* **WHAT IS NEEDED**: Images should not appear in the copy, yet every line of the listing below must be printed exactly.

* **PROVIDED DATA**:
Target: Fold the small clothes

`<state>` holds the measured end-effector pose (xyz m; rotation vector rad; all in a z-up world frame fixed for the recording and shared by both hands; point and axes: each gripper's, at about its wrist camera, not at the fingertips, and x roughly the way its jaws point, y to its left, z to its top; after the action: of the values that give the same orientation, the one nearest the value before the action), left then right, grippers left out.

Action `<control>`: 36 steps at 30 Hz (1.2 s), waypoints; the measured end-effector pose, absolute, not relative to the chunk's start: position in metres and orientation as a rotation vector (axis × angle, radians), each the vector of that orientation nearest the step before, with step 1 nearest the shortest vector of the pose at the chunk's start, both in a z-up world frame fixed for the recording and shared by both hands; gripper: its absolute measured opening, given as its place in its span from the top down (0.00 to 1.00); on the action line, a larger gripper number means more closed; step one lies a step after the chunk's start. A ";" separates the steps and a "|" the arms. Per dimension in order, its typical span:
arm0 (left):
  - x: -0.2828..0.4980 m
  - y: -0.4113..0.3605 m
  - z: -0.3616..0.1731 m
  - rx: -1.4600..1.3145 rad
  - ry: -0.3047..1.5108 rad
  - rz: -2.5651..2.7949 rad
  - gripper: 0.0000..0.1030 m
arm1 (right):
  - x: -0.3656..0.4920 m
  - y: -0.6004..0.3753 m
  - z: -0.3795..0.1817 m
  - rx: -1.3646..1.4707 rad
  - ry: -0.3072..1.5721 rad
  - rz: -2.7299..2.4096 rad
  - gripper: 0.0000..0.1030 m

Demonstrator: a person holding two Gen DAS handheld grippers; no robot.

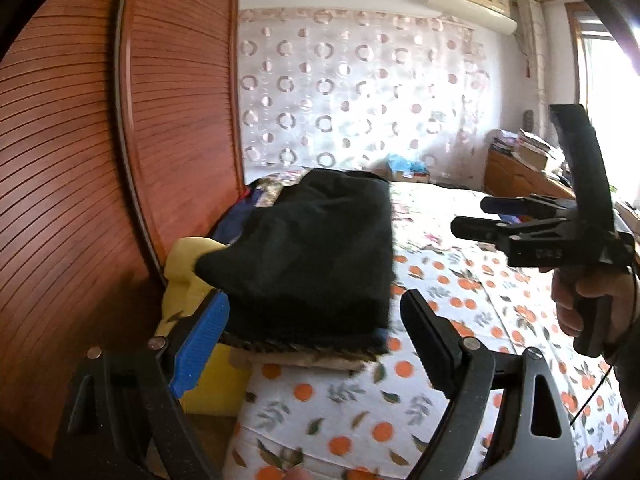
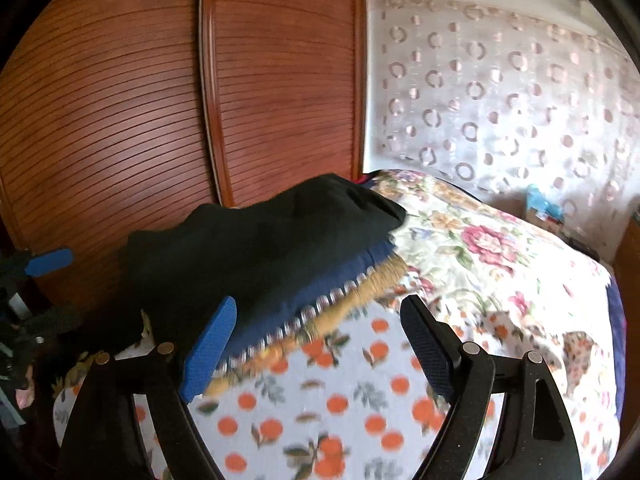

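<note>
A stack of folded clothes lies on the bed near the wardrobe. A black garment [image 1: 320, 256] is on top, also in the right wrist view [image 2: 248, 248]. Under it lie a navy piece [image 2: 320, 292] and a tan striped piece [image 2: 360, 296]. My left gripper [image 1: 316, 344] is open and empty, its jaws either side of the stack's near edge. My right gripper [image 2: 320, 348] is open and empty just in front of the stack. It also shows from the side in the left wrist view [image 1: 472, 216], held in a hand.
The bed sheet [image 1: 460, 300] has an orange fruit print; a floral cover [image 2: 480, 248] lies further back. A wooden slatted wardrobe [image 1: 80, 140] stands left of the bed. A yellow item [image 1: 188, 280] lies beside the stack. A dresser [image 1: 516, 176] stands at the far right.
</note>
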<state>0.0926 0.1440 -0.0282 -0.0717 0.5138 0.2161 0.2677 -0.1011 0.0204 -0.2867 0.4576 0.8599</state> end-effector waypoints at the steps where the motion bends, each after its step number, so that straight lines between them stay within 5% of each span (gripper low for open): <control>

* **ANSWER TO THIS EXERCISE**:
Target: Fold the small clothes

`<state>` holds the measured end-effector pose (xyz m; rotation vector rad; all in a z-up world frame fixed for the recording and shared by both hands; point and axes: each gripper's, at about its wrist camera, not at the fingertips, and x roughly the way its jaws point, y to its left, z to its top; after the action: of the values that give the same orientation, the one nearest the value before the action), left then right, grippers left out.

Action `<control>`: 36 steps at 30 Hz (1.2 s), waypoints; the measured end-effector pose, absolute, not relative to the chunk's start: position in metres and orientation as a rotation vector (axis × angle, radians), each the vector of that orientation nearest the step before, with step 1 nearest the shortest vector of the pose at the chunk's start, both in a z-up world frame fixed for the recording and shared by both hands; gripper: its absolute measured opening, given as its place in its span from the top down (0.00 to 1.00); on the action line, a larger gripper number means more closed; step one lies a step after the chunk's start. A ";" separates the steps and a "|" the arms. Per dimension in order, its typical span:
arm0 (left):
  - x: -0.2828..0.4980 m
  - y: -0.4113..0.3605 m
  - z: -0.3616..0.1731 m
  - rx: -1.4600..1.3145 rad
  - ry: -0.3047..1.5108 rad
  - rz: -2.5651..2.7949 rad
  - gripper: 0.0000..0.1030 m
arm1 (right):
  - x: -0.3656..0.4920 m
  - y: -0.6004..0.3753 m
  - z: -0.3795..0.1817 m
  - rx: -1.3646..1.4707 rad
  - ry: -0.3072..1.5721 rad
  - rz: -2.7299..2.4096 rad
  - gripper: 0.0000..0.1030 m

Demonstrator: a person holding two Gen DAS handheld grippers; no robot.


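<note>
A stack of folded clothes lies on the bed near the wardrobe. A black garment [image 1: 320, 256] is on top, also in the right wrist view [image 2: 248, 248]. Under it lie a navy piece [image 2: 320, 292] and a tan striped piece [image 2: 360, 296]. My left gripper [image 1: 316, 344] is open and empty, its jaws either side of the stack's near edge. My right gripper [image 2: 320, 348] is open and empty just in front of the stack. It also shows from the side in the left wrist view [image 1: 472, 216], held in a hand.
The bed sheet [image 1: 460, 300] has an orange fruit print; a floral cover [image 2: 480, 248] lies further back. A wooden slatted wardrobe [image 1: 80, 140] stands left of the bed. A yellow item [image 1: 188, 280] lies beside the stack. A dresser [image 1: 516, 176] stands at the far right.
</note>
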<state>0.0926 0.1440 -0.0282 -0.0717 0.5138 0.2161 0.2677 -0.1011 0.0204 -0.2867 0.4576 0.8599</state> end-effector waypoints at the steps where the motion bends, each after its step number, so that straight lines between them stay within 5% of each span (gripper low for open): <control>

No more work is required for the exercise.